→ **How to complete this task**
Set down all of the records exactly, leaving none out.

→ **Given data**
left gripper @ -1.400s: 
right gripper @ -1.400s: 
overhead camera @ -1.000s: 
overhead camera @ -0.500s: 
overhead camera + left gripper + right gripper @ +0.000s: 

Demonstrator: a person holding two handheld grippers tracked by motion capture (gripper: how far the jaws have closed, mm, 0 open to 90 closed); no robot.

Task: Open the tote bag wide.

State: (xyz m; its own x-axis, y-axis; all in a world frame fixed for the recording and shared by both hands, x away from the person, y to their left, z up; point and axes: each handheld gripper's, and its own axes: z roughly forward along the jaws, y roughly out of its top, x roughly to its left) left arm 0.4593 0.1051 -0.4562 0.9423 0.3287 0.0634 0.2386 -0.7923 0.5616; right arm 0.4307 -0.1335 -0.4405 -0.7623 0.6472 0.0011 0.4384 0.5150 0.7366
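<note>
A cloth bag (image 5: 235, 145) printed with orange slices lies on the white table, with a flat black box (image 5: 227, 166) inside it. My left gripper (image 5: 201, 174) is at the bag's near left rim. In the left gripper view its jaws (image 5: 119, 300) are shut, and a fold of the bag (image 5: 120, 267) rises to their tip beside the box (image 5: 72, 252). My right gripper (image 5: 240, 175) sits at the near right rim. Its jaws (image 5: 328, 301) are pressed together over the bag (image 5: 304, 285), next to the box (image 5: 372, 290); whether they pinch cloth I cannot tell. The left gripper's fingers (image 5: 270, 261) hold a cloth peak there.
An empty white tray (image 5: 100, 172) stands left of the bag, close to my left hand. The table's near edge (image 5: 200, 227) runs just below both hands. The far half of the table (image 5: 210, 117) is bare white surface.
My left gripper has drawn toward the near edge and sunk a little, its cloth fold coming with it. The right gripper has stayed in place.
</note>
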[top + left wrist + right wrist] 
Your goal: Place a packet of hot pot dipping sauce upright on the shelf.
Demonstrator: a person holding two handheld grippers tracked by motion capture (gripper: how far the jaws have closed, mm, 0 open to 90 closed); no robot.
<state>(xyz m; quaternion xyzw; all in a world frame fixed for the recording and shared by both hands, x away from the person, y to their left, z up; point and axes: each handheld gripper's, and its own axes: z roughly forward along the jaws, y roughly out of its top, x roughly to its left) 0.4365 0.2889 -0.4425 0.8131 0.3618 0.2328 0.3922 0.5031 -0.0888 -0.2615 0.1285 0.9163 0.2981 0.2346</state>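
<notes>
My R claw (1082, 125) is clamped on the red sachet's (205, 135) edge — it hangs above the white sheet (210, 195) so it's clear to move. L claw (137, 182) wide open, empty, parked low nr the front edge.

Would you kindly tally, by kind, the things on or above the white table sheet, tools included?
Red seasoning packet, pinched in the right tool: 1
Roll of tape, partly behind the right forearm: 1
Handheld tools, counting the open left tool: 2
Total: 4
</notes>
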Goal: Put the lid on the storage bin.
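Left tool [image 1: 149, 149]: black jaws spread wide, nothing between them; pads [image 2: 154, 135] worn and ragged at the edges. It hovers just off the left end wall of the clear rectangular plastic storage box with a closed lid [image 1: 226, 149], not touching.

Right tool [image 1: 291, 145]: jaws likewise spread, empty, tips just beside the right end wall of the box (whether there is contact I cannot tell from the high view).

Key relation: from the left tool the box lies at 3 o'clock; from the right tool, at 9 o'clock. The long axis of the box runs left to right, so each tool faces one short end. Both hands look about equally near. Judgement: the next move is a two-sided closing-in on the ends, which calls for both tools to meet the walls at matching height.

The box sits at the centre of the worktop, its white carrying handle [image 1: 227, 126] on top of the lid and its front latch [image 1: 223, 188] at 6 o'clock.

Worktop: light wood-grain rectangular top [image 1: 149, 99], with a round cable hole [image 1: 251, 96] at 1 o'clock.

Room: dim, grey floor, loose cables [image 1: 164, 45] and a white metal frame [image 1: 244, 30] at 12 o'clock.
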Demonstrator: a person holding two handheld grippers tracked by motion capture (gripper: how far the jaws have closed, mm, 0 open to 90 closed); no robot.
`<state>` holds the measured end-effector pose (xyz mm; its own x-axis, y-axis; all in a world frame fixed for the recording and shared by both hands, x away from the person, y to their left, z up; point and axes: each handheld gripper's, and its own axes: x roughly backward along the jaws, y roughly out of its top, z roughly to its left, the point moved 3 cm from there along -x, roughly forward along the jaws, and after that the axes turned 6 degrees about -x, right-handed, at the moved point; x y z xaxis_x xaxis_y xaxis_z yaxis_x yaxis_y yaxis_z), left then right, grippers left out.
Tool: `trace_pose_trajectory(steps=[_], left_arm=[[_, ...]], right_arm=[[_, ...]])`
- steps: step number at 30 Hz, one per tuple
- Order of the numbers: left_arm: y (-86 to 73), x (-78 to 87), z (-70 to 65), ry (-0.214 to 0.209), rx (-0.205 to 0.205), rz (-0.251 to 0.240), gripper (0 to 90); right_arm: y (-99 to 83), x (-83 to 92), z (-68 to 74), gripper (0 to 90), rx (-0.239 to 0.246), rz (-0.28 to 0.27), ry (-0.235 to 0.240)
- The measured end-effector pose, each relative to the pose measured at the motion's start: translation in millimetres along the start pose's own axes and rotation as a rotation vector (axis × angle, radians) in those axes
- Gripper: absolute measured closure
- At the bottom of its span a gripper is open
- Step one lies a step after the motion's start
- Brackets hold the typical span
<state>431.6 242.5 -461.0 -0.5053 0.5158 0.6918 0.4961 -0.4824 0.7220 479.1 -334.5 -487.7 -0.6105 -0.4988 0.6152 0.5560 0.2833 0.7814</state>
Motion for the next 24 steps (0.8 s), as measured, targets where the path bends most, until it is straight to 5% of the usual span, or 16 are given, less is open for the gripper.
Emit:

→ **Answer area**
left gripper @ -1.400s: 
right gripper @ -1.400s: 
overhead camera @ -1.000s: 
overhead camera @ -0.500s: 
overhead camera + left gripper + right gripper @ +0.000s: 

Demonstrator: a person holding two handheld grippers tracked by motion capture (gripper: how far the jaws have closed, mm, 0 open to 90 closed); no robot.

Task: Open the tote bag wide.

State: (xyz m; its own x-axis, y-axis; all in a world frame fixed for the recording and shared by both hands, x away from the person, y to their left, z up; point and axes: each handheld gripper's, and its own axes: z roughly forward along the jaws, y roughly out of its top, x roughly to its left) left arm 0.4593 0.1051 -0.4562 0.9423 0.3287 0.0634 0.2386 -0.7923 0.5616; right arm 0.4307 -0.1335 -0.4405 -0.7623 0.6472 0.0011 0.4384 0.5150 0.7366
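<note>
A cloth bag (image 5: 235, 145) printed with orange slices lies on the white table, with a flat black box (image 5: 227, 166) inside it. My left gripper (image 5: 201, 174) is at the bag's near left rim. In the left gripper view its jaws (image 5: 119, 300) are shut, and a fold of the bag (image 5: 120, 267) rises to their tip beside the box (image 5: 72, 252). My right gripper (image 5: 240, 175) sits at the near right rim. Its jaws (image 5: 328, 301) are pressed together over the bag (image 5: 304, 285), next to the box (image 5: 372, 290); whether they pinch cloth I cannot tell. The left gripper's fingers (image 5: 270, 261) hold a cloth peak there.
An empty white tray (image 5: 100, 172) stands left of the bag, close to my left hand. The table's near edge (image 5: 200, 227) runs just below both hands. The far half of the table (image 5: 210, 117) is bare white surface.
My left gripper has drawn toward the near edge and sunk a little, its cloth fold coming with it. The right gripper has stayed in place.
</note>
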[top + left wrist + right wrist] 
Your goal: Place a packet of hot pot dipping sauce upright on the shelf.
Demonstrator: a person holding two handheld grippers tracked by motion capture (gripper: how far the jaws have closed, mm, 0 open to 90 closed); no robot.
<state>(xyz m; quaternion xyzw; all in a world frame fixed for the recording and shared by both hands, x away from the person, y to their left, z up; point and axes: each handheld gripper's, and its own axes: z roughly forward along the jaws, y roughly out of its top, x roughly to its left) 0.4365 0.2889 -0.4425 0.8131 0.3618 0.2328 0.3922 0.5031 -0.0888 -0.2615 0.1285 0.9163 0.2981 0.2346</state>
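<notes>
My R claw (1082, 125) is clamped on the red sachet's (205, 135) edge — it hangs above the white sheet (210, 195) so it's clear to move. L claw (137, 182) wide open, empty, parked low nr the front edge.

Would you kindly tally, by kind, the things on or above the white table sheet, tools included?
Red seasoning packet, pinched in the right tool: 1
Roll of tape, partly behind the right forearm: 1
Handheld tools, counting the open left tool: 2
Total: 4
</notes>
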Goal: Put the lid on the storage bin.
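Left tool [image 1: 149, 149]: black jaws spread wide, nothing between them; pads [image 2: 154, 135] worn and ragged at the edges. It hovers just off the left end wall of the clear rectangular plastic storage box with a closed lid [image 1: 226, 149], not touching.

Right tool [image 1: 291, 145]: jaws likewise spread, empty, tips just beside the right end wall of the box (whether there is contact I cannot tell from the high view).

Key relation: from the left tool the box lies at 3 o'clock; from the right tool, at 9 o'clock. The long axis of the box runs left to right, so each tool faces one short end. Both hands look about equally near. Judgement: the next move is a two-sided closing-in on the ends, which calls for both tools to meet the walls at matching height.

The box sits at the centre of the worktop, its white carrying handle [image 1: 227, 126] on top of the lid and its front latch [image 1: 223, 188] at 6 o'clock.

Worktop: light wood-grain rectangular top [image 1: 149, 99], with a round cable hole [image 1: 251, 96] at 1 o'clock.

Room: dim, grey floor, loose cables [image 1: 164, 45] and a white metal frame [image 1: 244, 30] at 12 o'clock.
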Demonstrator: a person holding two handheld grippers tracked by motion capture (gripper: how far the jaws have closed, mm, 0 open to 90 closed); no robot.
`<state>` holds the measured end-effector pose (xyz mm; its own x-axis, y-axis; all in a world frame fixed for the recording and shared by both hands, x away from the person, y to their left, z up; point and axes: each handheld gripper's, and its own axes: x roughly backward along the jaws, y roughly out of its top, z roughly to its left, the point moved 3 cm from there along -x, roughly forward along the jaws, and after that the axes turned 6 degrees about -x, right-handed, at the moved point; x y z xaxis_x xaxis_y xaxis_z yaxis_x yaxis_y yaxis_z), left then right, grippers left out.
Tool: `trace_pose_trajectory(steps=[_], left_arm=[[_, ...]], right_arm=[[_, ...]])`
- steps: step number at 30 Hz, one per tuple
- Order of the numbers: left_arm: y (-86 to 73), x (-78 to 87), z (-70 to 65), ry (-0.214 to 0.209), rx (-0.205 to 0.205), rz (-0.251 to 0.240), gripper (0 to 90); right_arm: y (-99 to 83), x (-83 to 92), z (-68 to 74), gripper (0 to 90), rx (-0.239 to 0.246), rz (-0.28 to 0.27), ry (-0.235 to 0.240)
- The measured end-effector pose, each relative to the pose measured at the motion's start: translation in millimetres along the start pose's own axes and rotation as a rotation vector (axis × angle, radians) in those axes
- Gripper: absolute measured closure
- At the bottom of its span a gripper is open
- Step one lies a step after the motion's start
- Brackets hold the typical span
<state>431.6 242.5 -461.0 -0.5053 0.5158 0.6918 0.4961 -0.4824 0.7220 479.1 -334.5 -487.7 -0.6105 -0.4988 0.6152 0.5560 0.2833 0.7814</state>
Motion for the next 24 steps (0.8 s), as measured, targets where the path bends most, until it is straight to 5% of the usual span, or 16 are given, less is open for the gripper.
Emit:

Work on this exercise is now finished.